▸ **ACTIVITY**
Those lines of the data that hold the word "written" are to be copied out.

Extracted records
^^^^

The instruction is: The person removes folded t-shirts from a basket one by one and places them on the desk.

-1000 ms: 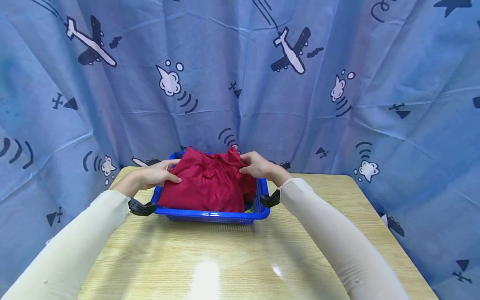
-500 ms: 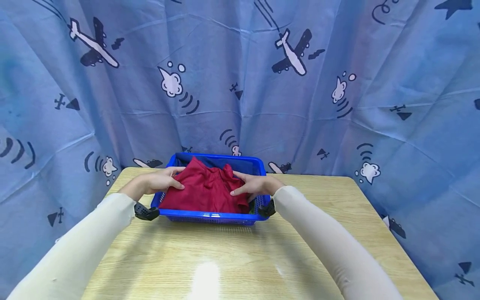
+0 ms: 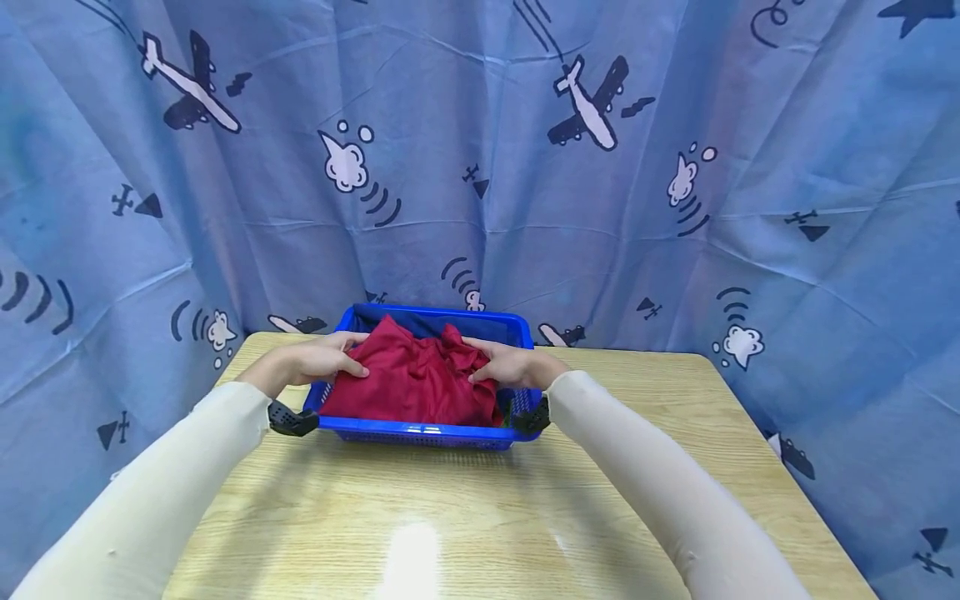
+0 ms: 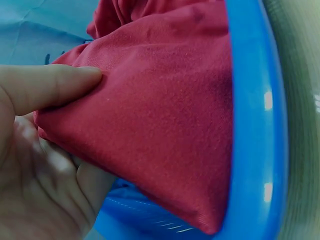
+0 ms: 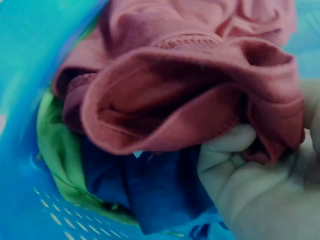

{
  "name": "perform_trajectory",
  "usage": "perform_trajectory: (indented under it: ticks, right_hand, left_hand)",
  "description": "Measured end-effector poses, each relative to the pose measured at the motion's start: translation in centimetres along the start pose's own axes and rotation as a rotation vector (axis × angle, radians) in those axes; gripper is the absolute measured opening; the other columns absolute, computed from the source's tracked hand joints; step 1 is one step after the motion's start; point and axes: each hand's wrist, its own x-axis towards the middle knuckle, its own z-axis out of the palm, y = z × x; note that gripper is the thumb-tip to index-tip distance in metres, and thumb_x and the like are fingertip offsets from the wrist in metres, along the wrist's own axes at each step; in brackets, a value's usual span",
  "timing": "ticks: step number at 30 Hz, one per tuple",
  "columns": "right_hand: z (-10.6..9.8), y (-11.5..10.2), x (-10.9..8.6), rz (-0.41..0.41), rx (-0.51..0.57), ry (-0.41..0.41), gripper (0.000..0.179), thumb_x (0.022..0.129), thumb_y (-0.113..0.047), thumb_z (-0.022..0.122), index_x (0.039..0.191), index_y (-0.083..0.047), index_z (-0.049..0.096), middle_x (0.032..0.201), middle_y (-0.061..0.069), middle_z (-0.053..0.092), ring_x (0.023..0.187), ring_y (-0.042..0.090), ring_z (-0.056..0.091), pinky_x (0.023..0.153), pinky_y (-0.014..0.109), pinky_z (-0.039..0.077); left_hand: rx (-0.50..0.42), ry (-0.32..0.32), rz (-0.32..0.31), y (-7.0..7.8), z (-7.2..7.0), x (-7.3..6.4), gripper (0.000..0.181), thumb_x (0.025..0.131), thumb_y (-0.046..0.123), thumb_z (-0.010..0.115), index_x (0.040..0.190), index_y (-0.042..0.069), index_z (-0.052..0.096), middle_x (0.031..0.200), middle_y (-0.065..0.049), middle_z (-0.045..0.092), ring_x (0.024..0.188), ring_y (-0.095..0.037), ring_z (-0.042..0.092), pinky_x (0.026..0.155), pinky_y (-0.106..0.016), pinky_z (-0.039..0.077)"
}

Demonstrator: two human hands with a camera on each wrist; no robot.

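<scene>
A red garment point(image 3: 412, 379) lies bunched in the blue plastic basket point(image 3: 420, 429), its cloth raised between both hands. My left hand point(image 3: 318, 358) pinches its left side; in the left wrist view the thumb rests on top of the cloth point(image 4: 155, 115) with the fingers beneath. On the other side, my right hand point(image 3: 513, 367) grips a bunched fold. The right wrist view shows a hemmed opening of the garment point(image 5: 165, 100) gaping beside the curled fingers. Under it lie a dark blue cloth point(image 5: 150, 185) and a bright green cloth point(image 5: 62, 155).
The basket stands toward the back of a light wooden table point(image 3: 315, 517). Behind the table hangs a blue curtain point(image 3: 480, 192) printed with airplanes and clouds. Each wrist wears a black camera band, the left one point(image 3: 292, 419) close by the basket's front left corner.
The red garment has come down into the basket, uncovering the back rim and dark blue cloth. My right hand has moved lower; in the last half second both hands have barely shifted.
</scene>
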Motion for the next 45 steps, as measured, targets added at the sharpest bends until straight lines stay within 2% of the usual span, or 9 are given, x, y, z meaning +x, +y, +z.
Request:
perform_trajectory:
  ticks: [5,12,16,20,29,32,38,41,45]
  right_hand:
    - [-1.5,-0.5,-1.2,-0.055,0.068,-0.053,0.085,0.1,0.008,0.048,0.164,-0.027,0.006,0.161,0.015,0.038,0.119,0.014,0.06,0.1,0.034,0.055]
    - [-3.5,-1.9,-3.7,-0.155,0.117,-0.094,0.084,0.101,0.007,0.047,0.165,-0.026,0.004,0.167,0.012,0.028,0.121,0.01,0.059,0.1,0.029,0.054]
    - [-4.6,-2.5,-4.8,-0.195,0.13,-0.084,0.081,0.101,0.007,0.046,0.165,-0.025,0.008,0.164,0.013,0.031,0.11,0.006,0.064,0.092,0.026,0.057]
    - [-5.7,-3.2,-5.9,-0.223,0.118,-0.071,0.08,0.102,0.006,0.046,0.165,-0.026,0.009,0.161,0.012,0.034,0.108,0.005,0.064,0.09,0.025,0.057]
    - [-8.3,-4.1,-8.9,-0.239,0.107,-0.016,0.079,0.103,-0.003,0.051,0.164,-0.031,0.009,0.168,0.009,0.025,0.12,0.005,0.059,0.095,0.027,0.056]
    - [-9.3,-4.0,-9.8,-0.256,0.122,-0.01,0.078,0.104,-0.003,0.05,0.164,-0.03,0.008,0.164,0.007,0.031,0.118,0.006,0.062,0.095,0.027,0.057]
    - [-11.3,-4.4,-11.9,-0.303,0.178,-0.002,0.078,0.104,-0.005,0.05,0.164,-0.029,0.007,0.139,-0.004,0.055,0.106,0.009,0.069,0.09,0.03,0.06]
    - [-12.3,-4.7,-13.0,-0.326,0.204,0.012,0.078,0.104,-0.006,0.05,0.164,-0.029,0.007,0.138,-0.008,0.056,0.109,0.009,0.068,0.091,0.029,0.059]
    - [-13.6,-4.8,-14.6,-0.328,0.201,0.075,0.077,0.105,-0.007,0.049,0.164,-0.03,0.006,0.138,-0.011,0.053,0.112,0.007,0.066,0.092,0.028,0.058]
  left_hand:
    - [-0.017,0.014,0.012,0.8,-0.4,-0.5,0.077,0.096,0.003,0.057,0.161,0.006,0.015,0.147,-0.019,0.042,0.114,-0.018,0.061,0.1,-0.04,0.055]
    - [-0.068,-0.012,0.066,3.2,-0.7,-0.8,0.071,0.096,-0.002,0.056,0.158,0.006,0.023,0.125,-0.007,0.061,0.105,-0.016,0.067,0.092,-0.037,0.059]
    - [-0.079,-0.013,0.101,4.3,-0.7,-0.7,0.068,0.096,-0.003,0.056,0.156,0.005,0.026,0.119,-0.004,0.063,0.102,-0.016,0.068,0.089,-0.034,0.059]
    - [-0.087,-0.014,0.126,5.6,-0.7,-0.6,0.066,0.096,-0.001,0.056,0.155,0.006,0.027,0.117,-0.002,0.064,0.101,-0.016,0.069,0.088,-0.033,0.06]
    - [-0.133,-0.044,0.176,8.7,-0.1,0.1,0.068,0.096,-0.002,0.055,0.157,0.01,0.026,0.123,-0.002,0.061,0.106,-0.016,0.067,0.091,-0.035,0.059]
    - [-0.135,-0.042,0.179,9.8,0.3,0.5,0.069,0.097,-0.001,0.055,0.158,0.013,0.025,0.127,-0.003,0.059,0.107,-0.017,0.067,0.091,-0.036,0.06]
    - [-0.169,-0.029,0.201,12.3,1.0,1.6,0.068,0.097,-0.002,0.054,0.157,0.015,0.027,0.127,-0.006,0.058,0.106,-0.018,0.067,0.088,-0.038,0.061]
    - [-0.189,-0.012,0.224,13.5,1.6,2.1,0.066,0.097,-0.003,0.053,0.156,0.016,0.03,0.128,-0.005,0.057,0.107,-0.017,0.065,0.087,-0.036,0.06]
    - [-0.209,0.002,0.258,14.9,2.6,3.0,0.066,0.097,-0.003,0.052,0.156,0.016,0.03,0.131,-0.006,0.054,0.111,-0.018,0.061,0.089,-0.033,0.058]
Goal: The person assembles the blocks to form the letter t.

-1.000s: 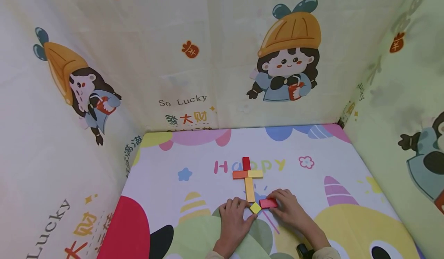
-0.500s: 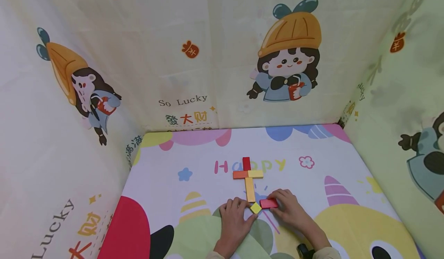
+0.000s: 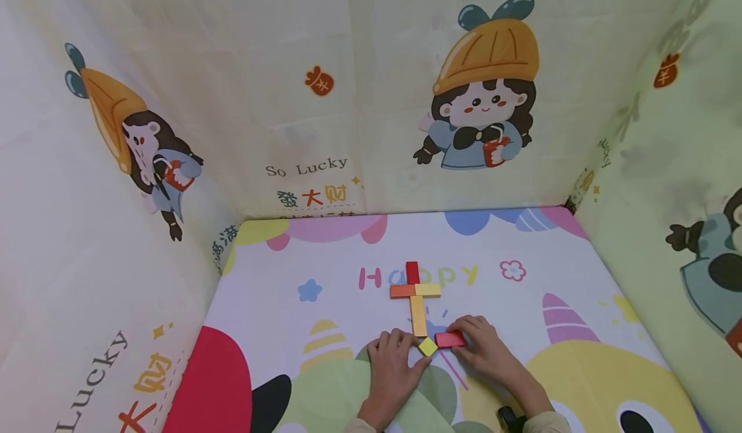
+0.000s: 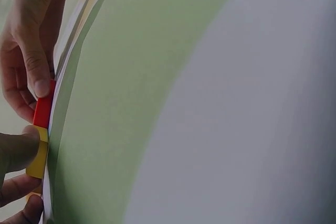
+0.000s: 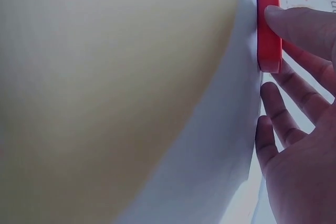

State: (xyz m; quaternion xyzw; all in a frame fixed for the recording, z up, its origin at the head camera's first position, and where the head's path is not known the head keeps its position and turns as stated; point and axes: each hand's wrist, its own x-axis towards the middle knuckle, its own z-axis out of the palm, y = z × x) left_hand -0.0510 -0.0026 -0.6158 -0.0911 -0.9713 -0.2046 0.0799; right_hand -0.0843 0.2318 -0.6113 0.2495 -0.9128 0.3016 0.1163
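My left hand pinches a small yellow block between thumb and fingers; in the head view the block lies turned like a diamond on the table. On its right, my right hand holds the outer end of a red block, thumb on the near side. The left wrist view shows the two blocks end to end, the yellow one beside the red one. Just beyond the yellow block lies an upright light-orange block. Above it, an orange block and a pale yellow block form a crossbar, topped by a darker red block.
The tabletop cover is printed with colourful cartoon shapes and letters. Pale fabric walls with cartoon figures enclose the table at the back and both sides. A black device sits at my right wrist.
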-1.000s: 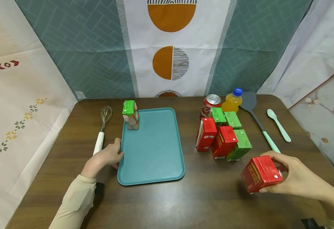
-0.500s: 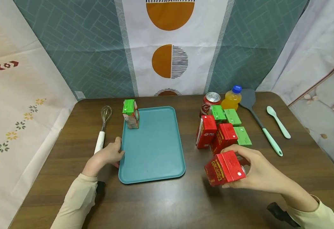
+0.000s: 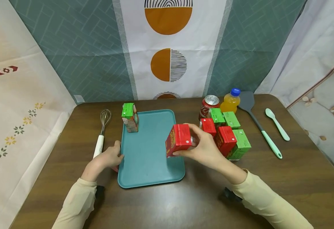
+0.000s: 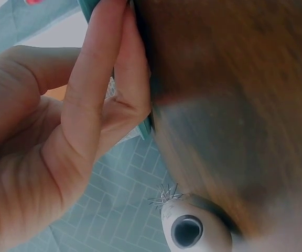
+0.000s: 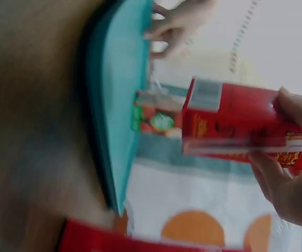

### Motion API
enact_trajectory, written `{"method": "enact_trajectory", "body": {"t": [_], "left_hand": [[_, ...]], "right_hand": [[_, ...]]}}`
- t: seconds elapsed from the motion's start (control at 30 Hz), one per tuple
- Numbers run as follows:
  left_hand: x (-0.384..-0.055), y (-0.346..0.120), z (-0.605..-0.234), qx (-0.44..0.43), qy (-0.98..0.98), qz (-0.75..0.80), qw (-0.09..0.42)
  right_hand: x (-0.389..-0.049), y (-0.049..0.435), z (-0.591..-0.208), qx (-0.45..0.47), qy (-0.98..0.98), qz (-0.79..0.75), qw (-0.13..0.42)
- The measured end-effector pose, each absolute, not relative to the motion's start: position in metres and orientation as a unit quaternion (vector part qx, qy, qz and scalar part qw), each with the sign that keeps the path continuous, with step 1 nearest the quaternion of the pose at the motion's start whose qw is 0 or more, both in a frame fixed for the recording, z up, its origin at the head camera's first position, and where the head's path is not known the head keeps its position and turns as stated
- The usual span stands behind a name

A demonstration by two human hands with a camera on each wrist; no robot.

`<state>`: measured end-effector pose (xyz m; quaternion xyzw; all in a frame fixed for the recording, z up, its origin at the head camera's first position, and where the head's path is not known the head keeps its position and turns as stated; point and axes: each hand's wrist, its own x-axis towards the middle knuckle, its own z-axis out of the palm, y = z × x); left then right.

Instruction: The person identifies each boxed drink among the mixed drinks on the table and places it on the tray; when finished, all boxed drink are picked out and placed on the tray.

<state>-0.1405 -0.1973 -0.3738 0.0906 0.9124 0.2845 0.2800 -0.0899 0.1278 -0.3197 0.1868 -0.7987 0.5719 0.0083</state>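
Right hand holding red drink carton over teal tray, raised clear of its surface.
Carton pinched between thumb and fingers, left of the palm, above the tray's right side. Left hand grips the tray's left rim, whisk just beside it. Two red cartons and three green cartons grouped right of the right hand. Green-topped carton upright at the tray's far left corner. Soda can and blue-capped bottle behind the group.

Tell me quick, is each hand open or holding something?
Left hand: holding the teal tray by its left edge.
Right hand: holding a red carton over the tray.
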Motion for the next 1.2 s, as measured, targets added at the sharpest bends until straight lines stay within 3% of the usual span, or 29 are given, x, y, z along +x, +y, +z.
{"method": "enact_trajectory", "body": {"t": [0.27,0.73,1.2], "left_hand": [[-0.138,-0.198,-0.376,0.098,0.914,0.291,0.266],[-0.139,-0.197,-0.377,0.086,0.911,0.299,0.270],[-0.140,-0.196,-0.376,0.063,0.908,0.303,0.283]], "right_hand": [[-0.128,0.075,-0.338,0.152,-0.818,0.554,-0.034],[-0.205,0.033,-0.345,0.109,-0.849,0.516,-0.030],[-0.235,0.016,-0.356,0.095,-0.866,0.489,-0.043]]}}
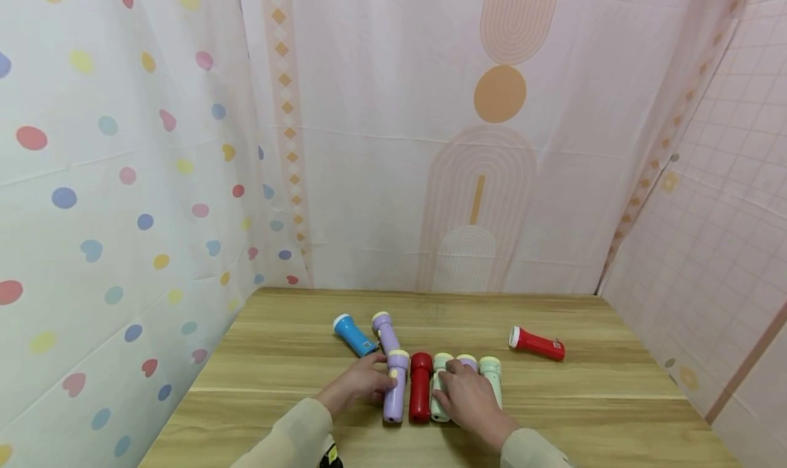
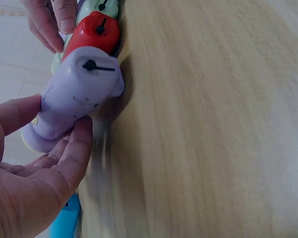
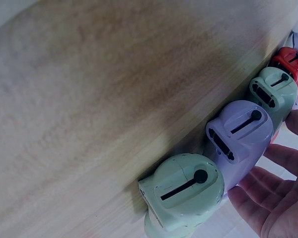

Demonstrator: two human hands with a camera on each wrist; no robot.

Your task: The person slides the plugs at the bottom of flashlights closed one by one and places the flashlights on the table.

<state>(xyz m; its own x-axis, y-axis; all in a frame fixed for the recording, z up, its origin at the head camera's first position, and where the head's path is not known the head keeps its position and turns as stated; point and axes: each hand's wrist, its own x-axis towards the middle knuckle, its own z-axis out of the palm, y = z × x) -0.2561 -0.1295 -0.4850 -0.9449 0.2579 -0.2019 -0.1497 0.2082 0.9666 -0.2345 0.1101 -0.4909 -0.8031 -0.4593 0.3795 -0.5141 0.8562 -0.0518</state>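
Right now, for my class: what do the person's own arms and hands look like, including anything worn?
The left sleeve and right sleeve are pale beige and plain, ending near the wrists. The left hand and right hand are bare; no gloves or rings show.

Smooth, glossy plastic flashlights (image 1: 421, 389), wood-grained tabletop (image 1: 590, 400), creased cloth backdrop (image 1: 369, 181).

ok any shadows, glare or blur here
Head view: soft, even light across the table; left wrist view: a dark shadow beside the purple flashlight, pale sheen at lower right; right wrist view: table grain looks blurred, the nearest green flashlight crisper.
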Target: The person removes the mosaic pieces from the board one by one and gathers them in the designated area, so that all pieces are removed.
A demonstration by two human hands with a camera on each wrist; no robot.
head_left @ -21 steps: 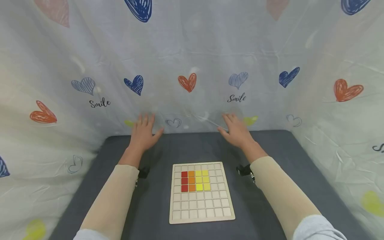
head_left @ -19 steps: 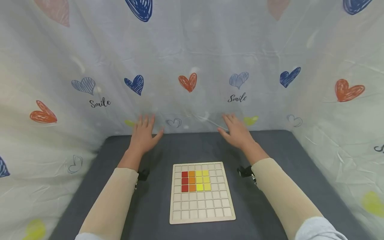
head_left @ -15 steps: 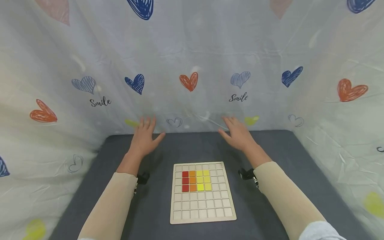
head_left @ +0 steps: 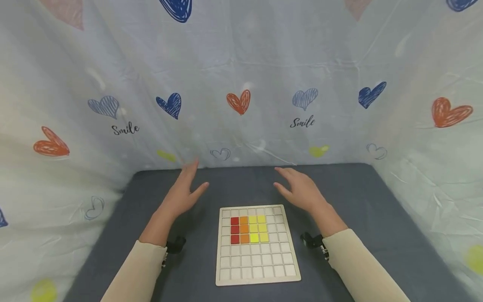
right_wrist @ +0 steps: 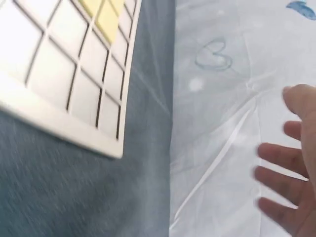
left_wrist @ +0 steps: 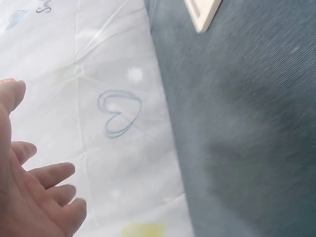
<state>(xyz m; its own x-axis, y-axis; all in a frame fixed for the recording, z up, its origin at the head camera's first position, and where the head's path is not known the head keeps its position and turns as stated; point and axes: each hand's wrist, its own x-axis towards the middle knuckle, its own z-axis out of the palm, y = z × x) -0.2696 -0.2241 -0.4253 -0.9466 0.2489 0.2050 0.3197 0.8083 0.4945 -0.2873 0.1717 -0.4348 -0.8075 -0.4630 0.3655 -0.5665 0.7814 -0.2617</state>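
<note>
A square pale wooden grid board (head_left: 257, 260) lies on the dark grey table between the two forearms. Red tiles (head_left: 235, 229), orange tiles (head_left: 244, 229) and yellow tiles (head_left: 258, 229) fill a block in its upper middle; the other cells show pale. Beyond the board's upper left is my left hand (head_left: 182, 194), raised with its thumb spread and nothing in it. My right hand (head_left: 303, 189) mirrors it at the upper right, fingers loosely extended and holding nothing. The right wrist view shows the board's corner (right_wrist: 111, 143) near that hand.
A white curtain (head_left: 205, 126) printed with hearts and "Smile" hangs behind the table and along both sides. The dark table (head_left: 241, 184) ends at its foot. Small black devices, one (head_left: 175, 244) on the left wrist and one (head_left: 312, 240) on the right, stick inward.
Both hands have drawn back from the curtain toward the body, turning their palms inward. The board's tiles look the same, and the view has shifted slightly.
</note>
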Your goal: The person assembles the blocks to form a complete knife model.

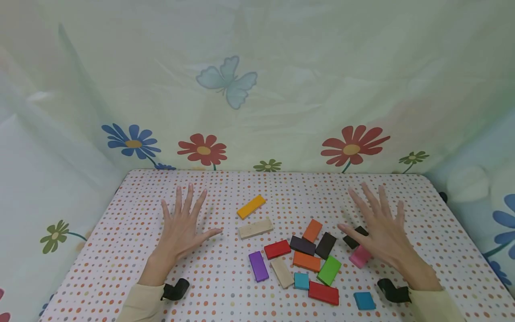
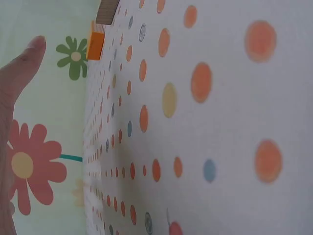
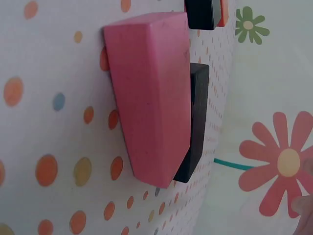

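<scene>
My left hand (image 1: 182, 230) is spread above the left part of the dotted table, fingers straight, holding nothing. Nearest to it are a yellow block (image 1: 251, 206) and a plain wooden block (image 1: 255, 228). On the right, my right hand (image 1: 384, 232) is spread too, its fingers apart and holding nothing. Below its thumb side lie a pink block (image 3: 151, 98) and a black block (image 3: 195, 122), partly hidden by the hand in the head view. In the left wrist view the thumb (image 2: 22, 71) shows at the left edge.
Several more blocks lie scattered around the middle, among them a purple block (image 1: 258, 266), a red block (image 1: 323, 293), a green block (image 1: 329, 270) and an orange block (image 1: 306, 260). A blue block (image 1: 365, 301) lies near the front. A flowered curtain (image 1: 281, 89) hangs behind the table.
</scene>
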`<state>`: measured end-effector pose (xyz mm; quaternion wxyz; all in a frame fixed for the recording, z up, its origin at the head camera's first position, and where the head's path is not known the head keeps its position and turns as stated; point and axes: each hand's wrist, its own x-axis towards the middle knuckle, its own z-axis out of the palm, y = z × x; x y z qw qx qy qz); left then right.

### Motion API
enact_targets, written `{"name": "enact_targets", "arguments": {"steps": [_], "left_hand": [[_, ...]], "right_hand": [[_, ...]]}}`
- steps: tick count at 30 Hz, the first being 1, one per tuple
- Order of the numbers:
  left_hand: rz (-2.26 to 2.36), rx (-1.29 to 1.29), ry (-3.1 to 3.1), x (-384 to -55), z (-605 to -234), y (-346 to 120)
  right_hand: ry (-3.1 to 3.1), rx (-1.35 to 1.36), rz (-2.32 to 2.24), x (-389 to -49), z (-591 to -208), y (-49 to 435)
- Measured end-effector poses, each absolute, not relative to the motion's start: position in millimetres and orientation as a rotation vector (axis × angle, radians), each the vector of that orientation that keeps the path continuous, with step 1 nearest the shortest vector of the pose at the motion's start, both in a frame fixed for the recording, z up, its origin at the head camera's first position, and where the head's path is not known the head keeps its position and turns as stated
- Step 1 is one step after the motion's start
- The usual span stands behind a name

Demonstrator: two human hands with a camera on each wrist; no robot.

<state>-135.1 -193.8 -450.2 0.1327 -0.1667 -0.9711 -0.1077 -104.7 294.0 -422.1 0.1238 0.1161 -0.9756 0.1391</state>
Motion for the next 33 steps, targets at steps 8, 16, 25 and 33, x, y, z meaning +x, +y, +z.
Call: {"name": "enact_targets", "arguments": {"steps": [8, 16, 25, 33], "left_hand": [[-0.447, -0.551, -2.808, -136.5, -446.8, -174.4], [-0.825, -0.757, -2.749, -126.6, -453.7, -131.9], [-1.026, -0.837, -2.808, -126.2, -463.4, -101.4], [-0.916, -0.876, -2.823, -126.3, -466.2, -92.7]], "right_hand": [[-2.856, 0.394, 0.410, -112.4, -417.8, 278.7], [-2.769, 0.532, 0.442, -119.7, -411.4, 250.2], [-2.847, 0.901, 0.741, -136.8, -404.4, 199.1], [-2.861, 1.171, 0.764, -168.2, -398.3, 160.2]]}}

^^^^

▸ **RESULT OF THE TASK**
enact_trajectory, written `{"method": "enact_trajectory", "body": {"t": [_], "left_hand": [[_, ...]], "right_hand": [[_, ...]]}}`
enact_targets, written `{"name": "enact_targets", "arguments": {"steps": [_], "left_hand": [[_, ...]], "right_hand": [[_, ...]]}}`

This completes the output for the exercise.